▸ The problem
Among the lines of the records, count those containing the word "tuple", then give the number alone.

[Data items]
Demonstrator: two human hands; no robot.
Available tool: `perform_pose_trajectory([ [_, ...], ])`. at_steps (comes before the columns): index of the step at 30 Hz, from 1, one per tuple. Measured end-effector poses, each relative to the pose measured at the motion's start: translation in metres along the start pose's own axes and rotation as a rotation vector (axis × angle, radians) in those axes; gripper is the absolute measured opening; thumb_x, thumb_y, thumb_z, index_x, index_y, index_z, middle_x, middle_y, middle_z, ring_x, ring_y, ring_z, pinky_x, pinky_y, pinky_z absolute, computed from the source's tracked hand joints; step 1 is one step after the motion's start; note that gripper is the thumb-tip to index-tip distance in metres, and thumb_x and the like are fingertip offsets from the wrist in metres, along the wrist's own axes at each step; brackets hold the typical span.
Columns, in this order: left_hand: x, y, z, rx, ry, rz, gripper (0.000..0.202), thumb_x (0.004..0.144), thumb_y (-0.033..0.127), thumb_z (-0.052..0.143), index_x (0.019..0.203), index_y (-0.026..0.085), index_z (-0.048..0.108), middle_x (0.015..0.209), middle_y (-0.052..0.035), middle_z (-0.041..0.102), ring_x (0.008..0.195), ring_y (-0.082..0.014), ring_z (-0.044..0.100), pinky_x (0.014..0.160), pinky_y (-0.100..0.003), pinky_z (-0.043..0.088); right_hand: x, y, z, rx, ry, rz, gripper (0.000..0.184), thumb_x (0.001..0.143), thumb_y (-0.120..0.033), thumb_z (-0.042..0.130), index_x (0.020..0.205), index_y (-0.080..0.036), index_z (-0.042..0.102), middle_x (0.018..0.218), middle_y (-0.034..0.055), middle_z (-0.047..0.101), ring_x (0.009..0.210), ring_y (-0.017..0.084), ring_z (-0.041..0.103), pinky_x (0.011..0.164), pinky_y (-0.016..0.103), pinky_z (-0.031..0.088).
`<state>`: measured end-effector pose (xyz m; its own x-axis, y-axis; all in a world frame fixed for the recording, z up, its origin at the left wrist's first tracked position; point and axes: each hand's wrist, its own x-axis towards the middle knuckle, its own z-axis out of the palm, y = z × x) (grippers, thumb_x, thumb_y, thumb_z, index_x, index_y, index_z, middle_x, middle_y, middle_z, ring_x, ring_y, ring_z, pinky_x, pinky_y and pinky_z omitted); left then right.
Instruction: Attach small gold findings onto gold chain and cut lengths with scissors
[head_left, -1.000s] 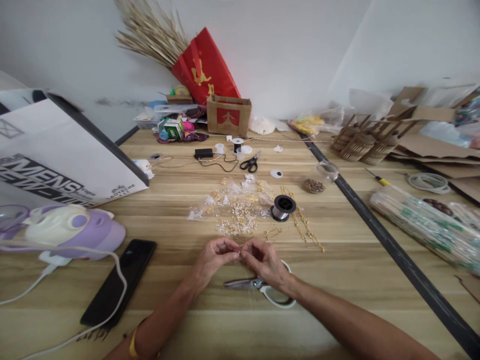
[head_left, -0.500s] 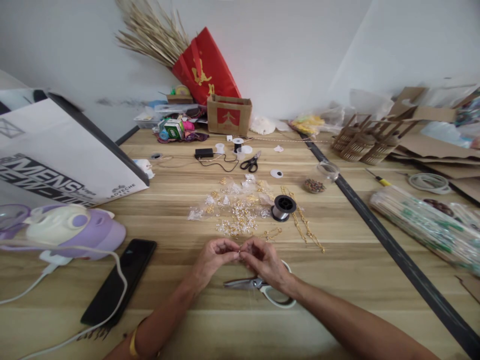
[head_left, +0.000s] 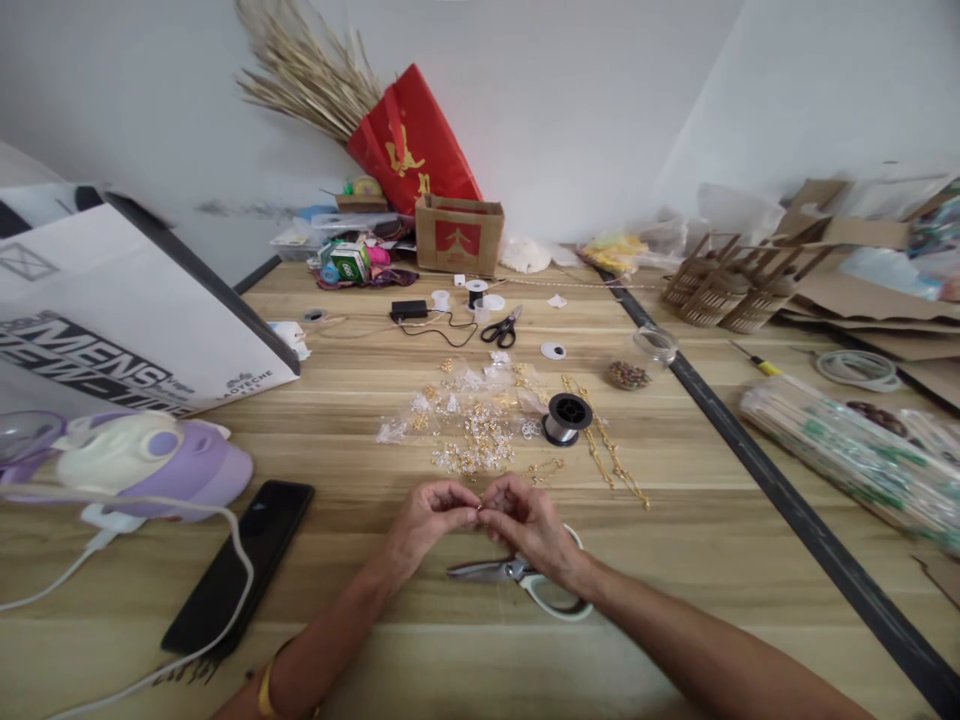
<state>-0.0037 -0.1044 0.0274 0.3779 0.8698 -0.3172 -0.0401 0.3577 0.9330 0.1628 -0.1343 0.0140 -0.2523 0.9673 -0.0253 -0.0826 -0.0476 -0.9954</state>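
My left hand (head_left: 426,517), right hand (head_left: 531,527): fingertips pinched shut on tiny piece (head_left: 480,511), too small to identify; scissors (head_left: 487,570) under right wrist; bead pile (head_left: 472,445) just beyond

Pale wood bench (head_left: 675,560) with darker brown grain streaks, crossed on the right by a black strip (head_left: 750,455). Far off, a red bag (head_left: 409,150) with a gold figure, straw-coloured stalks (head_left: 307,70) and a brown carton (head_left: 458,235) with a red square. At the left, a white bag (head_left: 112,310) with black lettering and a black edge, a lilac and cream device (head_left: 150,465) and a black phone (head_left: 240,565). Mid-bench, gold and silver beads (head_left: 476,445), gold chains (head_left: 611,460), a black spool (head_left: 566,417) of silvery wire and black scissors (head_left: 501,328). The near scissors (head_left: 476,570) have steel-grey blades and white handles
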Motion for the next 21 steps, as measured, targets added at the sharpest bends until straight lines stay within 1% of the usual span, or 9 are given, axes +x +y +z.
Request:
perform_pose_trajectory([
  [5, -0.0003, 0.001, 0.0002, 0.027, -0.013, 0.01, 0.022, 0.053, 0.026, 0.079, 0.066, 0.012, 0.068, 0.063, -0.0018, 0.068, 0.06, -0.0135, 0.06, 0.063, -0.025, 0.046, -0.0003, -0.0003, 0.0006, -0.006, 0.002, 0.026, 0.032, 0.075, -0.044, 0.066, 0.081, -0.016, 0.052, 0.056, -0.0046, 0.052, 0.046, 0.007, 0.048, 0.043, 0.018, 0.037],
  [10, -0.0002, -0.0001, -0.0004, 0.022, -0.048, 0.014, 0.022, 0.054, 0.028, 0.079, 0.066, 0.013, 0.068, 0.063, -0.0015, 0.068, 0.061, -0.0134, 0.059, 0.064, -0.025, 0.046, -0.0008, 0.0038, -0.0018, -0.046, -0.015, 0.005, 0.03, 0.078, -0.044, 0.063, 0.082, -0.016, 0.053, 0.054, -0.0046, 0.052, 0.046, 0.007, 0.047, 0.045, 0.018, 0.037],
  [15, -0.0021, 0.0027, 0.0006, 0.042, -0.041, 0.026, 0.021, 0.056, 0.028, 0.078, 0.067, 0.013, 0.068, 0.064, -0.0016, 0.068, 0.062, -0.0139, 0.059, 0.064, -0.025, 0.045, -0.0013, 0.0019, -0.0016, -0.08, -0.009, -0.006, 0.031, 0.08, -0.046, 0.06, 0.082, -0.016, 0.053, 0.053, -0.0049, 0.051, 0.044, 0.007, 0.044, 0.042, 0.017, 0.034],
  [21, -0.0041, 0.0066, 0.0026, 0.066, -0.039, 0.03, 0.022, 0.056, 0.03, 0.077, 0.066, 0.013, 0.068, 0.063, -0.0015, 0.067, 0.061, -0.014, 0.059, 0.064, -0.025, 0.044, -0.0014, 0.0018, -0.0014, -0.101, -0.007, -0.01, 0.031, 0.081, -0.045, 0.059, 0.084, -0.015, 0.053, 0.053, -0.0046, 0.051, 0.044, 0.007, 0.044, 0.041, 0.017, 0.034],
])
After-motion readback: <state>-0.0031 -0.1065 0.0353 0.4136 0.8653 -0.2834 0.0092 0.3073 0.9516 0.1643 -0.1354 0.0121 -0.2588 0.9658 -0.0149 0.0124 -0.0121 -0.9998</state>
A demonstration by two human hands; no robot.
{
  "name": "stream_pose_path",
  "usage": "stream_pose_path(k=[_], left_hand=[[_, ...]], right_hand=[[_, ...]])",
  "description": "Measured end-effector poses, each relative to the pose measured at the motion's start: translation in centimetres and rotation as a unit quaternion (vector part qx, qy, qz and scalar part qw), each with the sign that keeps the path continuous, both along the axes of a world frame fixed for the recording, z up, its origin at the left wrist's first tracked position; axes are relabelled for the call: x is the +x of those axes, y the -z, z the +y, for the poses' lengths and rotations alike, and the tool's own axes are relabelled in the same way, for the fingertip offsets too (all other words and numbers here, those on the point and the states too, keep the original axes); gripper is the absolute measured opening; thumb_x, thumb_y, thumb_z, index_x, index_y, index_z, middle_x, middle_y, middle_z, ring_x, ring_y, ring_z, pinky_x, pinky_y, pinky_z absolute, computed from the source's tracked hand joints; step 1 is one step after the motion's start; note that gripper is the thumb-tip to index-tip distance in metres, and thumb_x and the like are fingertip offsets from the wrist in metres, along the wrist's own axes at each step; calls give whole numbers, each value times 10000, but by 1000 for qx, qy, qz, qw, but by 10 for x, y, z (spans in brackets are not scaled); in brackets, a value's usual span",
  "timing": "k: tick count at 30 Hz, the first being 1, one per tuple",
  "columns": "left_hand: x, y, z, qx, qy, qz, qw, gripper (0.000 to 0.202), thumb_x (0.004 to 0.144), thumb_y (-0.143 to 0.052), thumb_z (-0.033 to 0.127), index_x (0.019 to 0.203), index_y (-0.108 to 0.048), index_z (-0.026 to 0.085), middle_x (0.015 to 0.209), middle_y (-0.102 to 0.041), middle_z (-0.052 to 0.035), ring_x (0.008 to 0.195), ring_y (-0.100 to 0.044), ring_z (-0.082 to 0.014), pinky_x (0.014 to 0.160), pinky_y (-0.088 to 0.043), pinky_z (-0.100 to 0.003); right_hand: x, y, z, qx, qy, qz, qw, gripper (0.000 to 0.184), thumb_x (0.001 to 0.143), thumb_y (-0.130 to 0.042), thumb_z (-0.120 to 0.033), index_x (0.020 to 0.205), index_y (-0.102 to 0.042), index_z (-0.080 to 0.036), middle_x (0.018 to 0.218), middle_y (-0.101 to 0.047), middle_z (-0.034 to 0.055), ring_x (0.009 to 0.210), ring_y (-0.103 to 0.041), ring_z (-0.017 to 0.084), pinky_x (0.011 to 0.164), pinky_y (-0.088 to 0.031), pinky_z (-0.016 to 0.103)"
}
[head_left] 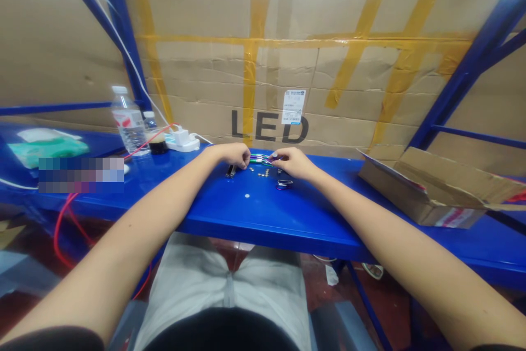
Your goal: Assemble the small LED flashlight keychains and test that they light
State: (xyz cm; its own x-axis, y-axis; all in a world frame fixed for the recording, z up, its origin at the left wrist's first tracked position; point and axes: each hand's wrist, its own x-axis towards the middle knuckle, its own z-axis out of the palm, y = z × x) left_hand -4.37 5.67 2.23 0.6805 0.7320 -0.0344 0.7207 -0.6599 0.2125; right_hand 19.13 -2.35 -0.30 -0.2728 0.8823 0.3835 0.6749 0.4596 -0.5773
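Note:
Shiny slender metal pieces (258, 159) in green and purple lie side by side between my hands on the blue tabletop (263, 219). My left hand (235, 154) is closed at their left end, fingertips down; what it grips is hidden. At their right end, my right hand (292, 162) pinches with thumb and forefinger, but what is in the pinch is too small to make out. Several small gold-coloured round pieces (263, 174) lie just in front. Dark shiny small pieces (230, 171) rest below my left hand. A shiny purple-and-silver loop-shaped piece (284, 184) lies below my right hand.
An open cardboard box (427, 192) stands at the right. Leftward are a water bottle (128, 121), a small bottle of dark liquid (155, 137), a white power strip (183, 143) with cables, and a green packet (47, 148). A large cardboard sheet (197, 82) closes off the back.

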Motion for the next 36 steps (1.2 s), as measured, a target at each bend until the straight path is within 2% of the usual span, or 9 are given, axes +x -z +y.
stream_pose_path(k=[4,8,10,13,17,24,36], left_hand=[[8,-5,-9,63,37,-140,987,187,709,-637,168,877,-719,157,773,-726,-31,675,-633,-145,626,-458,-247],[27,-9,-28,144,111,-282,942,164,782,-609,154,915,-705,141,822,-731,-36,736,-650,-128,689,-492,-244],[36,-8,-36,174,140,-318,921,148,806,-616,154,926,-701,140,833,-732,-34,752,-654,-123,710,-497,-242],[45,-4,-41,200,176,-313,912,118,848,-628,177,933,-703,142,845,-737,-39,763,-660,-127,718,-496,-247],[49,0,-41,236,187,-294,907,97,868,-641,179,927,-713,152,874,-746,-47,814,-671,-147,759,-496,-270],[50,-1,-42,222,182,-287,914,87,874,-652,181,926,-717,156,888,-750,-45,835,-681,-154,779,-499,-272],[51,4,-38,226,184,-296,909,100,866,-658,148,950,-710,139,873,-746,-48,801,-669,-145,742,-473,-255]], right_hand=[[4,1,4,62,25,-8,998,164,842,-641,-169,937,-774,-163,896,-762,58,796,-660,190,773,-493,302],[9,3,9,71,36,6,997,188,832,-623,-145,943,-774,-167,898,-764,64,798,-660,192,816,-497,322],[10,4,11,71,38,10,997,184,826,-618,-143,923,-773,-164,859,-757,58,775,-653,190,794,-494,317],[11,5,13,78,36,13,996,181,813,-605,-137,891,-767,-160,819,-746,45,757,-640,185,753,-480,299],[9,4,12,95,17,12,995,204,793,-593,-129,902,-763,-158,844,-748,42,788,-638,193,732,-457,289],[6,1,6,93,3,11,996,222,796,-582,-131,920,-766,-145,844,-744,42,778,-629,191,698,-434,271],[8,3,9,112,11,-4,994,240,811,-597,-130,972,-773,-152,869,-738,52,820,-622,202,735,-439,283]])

▸ Task output
2